> _RECORDED DATA_
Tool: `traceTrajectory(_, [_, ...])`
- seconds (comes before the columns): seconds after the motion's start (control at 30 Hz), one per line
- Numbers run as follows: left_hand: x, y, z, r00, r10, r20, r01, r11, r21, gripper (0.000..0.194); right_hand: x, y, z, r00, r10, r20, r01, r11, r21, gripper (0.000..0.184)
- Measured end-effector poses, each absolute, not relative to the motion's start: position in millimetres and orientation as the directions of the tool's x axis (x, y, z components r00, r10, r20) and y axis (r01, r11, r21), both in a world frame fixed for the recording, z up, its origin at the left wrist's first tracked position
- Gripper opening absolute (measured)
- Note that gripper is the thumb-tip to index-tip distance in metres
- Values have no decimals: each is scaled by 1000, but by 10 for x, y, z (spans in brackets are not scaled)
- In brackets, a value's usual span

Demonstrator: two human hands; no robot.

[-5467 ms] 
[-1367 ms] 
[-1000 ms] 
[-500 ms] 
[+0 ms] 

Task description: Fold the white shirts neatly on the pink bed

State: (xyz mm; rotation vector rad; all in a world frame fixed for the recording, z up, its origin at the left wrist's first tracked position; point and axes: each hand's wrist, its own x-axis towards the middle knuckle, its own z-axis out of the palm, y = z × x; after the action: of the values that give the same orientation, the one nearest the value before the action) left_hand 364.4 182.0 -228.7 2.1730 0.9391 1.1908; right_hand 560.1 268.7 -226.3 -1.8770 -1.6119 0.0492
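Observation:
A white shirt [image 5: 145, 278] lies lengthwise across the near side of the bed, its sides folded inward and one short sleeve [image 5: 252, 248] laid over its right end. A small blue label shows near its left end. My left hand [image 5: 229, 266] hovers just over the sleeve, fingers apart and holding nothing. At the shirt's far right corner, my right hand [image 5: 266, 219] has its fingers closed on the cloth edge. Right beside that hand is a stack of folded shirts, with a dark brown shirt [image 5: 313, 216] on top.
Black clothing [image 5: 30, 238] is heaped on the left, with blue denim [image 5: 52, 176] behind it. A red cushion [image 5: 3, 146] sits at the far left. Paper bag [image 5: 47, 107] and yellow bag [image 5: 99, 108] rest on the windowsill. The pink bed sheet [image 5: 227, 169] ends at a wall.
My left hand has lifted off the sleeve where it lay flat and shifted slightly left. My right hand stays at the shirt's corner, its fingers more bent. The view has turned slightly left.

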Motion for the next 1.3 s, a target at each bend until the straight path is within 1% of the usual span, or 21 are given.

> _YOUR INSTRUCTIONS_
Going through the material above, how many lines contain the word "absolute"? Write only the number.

> _RESPONSE AREA_
2